«Bonjour, c'est l'accueil. Une jeune femme de 22 ans victime de violences sexuelles vient de se présenter. Elle a besoin d'aide. » Flavia Invernizzi recueille les premières infos : « Elle a déjà été entendue ? OK, je viens la chercher. » Dans un bureau au rez-de-chaussée de l'hôtel de police du Heyritz, l'assistante sociale accueille et renseigne les victimes d'infractions pénales. Elle les aiguille, le cas échéant, vers des structures adaptées (hébergement, aide psychologique...). Détachée par l'association Accord, elle agit « en complément des policiers » sans interférer dans leurs enquêtes, sans qu'ils n'empiètent dans son travail social. Avant la création de son accueil en 2004, seules les coordonnées des associations d'aide aux victimes étaient remises. « Avec un point dans le commissariat, on gagne en proximité, estime le commandant honoraire Christian Binetruy.

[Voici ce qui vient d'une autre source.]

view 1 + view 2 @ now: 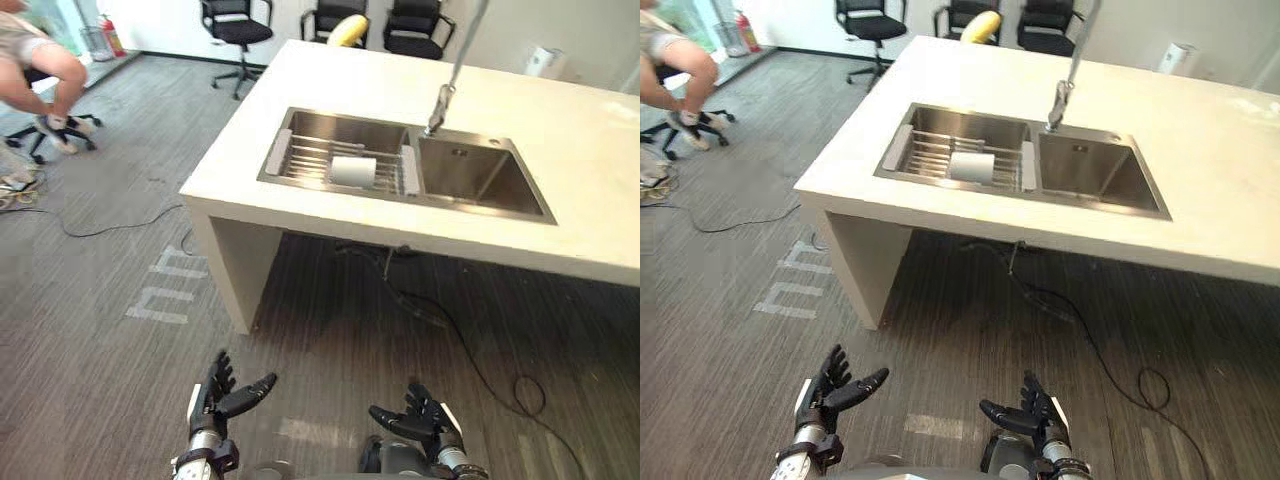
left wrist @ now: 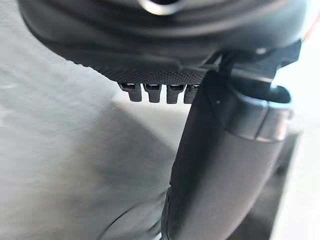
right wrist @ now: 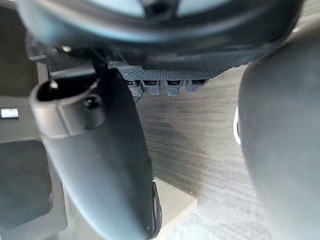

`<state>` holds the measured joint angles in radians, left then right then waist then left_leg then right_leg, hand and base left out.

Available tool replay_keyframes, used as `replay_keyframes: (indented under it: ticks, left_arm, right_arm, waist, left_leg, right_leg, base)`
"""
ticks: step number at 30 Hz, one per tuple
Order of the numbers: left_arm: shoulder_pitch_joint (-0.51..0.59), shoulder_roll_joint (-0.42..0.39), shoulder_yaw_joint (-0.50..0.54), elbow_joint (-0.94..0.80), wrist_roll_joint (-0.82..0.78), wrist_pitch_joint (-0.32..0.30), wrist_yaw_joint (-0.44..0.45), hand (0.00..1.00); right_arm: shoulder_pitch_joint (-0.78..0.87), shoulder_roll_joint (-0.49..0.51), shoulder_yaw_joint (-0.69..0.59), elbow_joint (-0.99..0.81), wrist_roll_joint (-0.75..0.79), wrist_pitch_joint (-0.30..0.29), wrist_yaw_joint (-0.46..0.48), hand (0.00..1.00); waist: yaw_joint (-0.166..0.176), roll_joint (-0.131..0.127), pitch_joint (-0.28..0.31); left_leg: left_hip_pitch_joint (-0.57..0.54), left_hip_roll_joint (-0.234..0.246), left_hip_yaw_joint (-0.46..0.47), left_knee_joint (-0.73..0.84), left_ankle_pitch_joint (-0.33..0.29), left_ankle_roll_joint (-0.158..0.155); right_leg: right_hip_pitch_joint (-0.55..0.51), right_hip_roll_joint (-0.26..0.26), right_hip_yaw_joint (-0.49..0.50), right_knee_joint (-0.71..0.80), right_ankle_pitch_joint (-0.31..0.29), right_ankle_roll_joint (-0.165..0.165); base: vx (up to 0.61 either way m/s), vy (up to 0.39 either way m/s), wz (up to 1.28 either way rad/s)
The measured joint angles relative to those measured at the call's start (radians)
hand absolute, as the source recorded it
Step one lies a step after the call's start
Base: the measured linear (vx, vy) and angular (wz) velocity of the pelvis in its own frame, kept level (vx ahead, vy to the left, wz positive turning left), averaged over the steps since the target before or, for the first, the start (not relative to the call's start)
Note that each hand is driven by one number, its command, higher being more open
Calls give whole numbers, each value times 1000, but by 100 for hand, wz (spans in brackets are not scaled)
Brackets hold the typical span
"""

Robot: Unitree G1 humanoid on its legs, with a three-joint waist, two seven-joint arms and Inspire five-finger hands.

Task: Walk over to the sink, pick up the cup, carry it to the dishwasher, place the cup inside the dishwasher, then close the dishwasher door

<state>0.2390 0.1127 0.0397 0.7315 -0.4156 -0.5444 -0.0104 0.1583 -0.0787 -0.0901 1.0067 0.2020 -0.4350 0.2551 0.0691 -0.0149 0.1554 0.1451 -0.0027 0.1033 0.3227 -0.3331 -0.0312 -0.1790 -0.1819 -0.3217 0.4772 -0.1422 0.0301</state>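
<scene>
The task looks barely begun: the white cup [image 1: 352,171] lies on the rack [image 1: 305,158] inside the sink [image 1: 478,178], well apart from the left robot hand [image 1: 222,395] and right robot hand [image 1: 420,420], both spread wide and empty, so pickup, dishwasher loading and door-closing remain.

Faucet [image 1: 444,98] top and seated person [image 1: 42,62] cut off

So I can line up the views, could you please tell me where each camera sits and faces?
Left eye view: head, looking down at the sink holding the cup; left hand and right hand open, low.
Right eye view: head, slightly rightward; shares that whole scene.
Left wrist view: left wrist, along its hand toward floor.
Right wrist view: right wrist, along its hand toward floor.
</scene>
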Motion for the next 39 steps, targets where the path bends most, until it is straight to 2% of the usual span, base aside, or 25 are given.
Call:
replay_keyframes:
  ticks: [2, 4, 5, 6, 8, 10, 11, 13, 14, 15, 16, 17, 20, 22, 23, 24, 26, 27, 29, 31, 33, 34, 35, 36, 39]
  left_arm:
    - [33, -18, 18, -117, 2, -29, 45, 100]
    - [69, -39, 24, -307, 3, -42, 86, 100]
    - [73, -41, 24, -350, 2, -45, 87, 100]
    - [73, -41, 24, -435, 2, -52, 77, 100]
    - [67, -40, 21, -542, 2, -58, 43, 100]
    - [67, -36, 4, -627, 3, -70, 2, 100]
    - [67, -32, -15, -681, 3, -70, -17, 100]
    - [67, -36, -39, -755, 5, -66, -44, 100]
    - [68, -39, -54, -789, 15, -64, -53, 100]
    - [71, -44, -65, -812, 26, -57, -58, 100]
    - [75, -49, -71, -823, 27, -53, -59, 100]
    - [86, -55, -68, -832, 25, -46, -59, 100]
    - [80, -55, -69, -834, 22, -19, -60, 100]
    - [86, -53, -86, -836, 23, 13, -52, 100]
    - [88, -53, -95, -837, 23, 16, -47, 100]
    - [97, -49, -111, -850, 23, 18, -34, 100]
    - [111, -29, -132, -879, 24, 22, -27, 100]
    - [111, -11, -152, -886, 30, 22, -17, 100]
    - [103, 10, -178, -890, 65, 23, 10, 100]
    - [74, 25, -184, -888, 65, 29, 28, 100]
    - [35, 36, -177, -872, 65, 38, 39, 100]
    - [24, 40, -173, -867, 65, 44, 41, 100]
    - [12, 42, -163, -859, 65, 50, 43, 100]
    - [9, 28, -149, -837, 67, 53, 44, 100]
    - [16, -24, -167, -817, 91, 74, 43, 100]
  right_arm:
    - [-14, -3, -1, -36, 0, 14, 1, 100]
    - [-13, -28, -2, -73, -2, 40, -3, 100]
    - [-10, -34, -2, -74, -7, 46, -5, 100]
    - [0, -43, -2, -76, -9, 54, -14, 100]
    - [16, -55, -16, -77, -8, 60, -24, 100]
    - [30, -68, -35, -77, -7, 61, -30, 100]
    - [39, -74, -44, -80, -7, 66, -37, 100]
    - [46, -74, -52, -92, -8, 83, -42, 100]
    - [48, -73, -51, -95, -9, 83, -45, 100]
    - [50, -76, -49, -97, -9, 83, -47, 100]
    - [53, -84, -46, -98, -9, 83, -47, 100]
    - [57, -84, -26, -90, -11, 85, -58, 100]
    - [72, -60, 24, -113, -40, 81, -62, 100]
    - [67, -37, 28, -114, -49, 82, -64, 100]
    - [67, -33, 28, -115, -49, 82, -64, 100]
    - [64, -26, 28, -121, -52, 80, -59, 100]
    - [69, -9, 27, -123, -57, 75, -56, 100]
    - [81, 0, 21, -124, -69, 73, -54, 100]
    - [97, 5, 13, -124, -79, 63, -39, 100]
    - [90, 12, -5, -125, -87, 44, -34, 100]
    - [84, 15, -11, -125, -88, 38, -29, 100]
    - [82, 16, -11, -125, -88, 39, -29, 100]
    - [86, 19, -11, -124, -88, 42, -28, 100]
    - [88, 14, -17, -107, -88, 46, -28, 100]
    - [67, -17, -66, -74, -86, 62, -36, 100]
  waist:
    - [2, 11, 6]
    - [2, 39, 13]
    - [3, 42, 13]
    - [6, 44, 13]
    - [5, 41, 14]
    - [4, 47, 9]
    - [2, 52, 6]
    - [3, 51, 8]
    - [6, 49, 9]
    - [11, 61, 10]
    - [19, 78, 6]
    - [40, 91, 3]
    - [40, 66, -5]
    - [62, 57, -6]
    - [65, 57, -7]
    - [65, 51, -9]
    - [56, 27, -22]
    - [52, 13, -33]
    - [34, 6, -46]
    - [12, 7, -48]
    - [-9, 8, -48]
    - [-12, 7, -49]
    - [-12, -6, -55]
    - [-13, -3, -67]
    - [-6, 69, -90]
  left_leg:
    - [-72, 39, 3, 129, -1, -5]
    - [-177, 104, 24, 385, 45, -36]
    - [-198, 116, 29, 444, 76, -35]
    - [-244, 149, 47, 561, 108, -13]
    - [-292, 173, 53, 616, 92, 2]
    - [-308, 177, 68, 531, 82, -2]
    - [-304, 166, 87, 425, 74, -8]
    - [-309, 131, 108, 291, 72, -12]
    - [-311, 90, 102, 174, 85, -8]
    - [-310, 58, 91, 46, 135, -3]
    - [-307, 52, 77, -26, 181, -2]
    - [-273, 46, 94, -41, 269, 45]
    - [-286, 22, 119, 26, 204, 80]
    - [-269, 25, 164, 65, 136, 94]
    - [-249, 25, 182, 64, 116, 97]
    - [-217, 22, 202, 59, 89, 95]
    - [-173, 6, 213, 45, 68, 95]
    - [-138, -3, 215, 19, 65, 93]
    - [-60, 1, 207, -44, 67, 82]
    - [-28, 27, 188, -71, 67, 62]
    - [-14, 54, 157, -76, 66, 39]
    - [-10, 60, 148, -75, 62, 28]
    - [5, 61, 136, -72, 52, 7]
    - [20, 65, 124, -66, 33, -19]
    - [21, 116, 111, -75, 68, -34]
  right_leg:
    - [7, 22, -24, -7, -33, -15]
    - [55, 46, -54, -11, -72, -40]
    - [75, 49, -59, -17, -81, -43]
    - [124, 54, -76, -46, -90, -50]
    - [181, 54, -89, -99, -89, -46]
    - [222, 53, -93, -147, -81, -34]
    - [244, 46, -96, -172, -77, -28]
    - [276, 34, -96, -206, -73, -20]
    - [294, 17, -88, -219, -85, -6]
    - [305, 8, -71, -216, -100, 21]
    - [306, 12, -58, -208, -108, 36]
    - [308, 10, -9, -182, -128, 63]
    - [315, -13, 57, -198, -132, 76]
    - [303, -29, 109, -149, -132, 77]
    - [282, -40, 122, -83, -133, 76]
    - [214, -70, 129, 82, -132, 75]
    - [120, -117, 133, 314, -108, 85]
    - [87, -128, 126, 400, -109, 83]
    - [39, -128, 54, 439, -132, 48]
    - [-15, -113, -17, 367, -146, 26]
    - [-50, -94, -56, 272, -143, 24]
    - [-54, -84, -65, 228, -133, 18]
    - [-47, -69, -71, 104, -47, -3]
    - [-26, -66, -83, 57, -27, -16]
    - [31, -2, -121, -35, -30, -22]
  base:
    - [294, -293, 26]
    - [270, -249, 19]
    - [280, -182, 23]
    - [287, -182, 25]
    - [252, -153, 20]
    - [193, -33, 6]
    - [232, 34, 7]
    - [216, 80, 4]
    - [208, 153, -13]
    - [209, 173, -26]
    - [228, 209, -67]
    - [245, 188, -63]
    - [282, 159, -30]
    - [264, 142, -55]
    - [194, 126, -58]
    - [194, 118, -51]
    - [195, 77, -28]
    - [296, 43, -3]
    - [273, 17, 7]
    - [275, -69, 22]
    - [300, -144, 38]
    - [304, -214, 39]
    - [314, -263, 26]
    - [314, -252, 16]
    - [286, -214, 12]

En outre, en raison du devoir de neutralité des policiers, les gens pensent parfois que leur qualité de victime n'est pas respectée. Ici, on leur prouve le contraire. »
Une demande en hausse
Si chaque plaignant peut bénéficier gratuitement de son aide, Flavia Invernizzi reçoit surtout des victimes de faits graves : viols, agressions, suicides ou homicides d'un proche, vols... L'an dernier, sur les 984 dossiers qu'elle a traité, 80 % relevaient d'atteintes aux personnes, 775 concernaient des femmes, victimes de violences conjugales pour plus de la moitié d'entre elles. « Quelque 570 affaires étaient liées à la sphère familiale », dit-elle, précisant que les deux tiers des aidés étaient sans ressources ou gagnaient moins que le SMIC. Chaque année, les bénéficiaires « augmentent de 10 % », note Christian Binetruy, pointant que Flavia Invernizzi, assistée d'une psychologue, est la seule à assurer ce service en zone police dans le Bas-Rhin. Une seule personne aussi remplit la mission en secteur gendarmerie. Une mutualisation des moyens des deux administrations est souhaitée, notamment dans les circonscriptions de Haguenau et de Sélestat.